Eine Frage des Alters
Brauerei verzichtet auf Titel „Älteste Familienbrauerei“
Rettenberg Brauereien mit jahrhundertelanger Tradition gibt es viele in Bayern – die „älteste Familienbrauerei der Welt“jedoch ist einmalig. Sie sitzt in Rettenberg und geht auf das Jahr 1447 zurück. So lautet die Firmenhistorie der Brauerei Zötler – besser gesagt: So lautete sie. Denn das Oberallgäuer Unternehmen verzichtet ab sofort auf den werbewirksamen Superlativ. „Wir haben die Unternehmensgeschichte erforschen lassen und sind darauf gestoßen, dass sich eine kontinuierliche Brautätigkeit durch unsere Vorfahren nicht lückenlos belegen lässt“, sagt Niklas Zötler, der geschäftsführende Gesellschafter. Daher habe sich die Brauerei dazu entschieden, auf Nummer sicher zu gehen, das Prädikat aufzugeben und die 2022 geplante Jubiläumsfeier zum 575-Jährigen abzusagen.
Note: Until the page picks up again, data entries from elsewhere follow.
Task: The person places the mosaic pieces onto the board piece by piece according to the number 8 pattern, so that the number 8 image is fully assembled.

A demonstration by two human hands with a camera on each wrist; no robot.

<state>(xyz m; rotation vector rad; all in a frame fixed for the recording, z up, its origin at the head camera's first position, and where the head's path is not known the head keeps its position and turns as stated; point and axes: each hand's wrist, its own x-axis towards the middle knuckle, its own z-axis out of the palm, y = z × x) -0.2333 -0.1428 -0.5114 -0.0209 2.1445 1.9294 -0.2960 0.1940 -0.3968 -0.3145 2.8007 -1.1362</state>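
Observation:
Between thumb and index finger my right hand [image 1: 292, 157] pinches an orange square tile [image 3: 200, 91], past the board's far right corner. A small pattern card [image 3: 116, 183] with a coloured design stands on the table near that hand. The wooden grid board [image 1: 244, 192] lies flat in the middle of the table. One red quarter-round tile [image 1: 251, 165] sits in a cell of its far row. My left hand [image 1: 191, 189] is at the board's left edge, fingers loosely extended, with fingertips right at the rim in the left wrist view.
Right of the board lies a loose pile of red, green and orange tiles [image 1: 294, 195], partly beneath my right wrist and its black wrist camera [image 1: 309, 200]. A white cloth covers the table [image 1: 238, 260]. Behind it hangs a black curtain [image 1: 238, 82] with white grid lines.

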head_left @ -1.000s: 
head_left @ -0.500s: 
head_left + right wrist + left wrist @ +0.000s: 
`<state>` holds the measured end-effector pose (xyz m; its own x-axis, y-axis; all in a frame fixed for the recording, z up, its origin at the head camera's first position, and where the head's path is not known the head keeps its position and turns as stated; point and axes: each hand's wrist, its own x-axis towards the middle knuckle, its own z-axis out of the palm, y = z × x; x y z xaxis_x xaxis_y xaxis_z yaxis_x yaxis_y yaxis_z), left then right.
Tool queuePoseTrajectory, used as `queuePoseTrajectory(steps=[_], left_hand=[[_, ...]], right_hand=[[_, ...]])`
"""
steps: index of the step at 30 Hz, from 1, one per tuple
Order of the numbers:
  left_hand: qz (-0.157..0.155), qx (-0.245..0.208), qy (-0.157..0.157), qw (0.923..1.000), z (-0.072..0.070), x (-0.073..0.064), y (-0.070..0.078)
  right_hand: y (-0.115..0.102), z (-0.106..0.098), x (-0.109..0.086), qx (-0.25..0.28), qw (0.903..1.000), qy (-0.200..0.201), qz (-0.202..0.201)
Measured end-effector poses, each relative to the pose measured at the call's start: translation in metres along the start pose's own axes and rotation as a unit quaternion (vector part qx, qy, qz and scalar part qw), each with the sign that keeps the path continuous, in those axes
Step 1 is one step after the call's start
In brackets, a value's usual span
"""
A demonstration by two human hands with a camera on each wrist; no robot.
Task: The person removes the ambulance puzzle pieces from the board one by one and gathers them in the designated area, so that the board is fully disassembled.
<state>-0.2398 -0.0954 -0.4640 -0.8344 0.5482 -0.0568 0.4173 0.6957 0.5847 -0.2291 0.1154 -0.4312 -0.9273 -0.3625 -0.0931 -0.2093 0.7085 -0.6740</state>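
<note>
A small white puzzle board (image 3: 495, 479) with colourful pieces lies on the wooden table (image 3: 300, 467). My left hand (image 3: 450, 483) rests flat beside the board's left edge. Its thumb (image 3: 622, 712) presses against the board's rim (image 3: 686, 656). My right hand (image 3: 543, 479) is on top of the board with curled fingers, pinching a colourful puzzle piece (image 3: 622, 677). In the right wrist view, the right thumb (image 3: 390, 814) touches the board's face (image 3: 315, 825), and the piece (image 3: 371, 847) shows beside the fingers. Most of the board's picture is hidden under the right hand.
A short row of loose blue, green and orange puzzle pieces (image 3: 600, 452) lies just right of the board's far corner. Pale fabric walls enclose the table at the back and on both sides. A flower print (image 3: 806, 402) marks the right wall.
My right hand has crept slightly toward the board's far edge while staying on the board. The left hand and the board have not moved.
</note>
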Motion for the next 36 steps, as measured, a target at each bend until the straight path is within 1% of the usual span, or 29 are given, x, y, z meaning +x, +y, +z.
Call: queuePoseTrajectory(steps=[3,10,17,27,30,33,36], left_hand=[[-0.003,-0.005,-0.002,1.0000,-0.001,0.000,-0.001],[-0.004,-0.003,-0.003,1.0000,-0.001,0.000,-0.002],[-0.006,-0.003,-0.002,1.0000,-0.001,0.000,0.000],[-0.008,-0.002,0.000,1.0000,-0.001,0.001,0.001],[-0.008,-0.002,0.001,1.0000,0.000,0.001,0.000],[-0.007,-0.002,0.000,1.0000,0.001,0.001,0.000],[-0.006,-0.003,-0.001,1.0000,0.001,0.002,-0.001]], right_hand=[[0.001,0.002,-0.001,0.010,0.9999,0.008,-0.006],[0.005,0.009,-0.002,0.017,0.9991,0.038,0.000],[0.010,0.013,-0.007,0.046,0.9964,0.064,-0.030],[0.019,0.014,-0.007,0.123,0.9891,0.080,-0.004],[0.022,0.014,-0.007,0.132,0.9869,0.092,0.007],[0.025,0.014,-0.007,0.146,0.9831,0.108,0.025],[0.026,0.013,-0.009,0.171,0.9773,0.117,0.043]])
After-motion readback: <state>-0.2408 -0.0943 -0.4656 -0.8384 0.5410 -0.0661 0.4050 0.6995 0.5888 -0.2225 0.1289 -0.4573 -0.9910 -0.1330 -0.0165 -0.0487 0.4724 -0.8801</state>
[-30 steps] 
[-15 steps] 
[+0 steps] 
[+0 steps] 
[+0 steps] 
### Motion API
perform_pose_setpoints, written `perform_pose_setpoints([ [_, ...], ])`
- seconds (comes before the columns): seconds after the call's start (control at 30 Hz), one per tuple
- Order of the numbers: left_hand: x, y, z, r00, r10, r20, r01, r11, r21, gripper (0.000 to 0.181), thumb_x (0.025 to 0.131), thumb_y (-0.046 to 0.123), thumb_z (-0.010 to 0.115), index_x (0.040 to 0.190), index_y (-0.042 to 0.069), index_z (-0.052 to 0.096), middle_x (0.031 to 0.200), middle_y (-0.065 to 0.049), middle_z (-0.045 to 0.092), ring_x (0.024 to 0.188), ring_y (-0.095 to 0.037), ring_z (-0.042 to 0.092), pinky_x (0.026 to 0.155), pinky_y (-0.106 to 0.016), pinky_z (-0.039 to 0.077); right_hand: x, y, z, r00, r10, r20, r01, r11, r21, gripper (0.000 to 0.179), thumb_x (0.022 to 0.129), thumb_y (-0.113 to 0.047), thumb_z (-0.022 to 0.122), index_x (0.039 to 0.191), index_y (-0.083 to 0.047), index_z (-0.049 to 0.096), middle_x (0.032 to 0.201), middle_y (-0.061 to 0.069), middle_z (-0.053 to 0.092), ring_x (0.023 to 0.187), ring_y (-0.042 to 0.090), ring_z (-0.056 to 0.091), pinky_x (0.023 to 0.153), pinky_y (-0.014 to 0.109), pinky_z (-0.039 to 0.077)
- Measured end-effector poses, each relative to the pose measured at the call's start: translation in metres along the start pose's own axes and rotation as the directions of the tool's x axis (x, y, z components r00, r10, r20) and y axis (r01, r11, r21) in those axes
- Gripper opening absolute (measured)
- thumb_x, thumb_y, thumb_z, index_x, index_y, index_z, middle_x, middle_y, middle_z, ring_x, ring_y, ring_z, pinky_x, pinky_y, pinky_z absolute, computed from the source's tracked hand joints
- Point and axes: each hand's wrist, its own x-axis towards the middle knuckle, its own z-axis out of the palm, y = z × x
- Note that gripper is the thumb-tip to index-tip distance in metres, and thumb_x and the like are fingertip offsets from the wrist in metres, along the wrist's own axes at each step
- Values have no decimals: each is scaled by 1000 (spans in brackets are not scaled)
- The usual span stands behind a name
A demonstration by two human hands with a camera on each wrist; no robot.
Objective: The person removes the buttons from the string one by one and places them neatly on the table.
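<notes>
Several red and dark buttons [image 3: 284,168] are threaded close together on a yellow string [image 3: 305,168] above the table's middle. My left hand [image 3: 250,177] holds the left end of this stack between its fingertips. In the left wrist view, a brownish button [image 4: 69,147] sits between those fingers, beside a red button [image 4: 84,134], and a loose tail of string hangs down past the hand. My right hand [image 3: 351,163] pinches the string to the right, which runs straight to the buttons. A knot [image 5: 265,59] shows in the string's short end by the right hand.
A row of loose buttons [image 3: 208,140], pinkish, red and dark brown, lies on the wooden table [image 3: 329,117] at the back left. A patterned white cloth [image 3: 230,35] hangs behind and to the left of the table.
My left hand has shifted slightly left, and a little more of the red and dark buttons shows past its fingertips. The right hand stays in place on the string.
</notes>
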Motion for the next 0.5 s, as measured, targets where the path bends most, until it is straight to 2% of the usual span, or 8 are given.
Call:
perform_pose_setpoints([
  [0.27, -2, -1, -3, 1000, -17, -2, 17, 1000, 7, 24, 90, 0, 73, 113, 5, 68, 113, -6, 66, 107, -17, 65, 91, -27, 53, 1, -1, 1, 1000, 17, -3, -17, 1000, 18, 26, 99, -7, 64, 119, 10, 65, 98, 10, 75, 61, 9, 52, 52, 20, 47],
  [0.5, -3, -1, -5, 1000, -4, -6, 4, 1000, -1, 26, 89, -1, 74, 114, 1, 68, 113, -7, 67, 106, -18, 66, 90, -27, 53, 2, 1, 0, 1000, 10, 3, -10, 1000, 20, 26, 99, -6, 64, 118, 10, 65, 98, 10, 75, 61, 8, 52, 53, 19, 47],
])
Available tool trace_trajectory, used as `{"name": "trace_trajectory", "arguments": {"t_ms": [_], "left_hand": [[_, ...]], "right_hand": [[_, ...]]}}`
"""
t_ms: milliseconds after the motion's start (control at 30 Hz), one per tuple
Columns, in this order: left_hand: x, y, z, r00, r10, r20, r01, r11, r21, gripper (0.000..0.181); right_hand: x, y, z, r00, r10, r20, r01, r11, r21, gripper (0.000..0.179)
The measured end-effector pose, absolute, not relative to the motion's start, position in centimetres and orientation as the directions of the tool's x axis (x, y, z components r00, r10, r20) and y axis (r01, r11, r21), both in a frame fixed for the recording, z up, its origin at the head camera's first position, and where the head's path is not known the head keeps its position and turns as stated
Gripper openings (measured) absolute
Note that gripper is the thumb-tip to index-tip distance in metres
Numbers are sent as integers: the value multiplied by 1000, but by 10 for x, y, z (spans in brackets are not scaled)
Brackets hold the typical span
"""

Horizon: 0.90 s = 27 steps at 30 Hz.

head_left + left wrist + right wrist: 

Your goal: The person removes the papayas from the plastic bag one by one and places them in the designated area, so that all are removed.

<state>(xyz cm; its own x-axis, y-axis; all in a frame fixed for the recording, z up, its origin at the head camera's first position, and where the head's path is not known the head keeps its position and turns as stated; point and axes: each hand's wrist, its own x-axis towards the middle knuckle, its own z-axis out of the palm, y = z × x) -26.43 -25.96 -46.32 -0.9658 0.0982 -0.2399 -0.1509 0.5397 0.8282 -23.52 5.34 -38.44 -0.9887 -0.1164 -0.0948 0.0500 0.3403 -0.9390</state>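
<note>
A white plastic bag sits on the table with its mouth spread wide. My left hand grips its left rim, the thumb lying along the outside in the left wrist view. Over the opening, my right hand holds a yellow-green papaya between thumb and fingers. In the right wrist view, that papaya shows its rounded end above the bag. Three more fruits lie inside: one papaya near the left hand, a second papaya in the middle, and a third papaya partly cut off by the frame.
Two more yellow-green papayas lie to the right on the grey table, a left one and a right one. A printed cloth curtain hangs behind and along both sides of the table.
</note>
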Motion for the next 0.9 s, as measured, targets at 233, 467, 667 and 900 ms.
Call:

Just wegen dieses Jubiläums hatte die Unternehmerfamilie Historiker Quellen wissenschaftlich durchleuchten und wichtige Urkunden akribisch übersetzen lassen. Dabei wurde laut Niklas Zötler – nach bisheriger Zählweise Bräu in der 21. Generation – deutlich: Die lückenlose Brautätigkeit in der eigenen Familie sei zwar trotz mehrerer Namenswechsel durch Heiraten und Erbfälle wahrscheinlich – stichhaltig belegen lasse sie sich aber nicht. Zudem habe die erste Erwähnung der Brauerei 1447 nicht die erforderliche Beweiskraft. Denn die zugehörige Urkunde belege den Landkauf in Rettenberg durch einen Wirt namens Konrad Bach – „wir wissen aber nicht sicher, ob dieser tatsächlich Bier gebraut hat“. Für die Familie Zötler gebe es in Rettenberg für mehr als sechs Generationen „Brief und Siegel“, sagt Zötler.
Der Internetauftritt des Unternehmens wurde bereits angepasst. Nach den Mitarbeiterinnen und Mitarbeitern werde nun die Kundschaft über die Korrektur der Firmengeschichte informiert. Etiketten, Briefpapier und Werbeträger sollen Zug um Zug verändert werden. Für das eigene Selbstverständnis bedeuteten die neuen Erkenntnisse der Historiker einen „schmerzhaften Einschnitt“.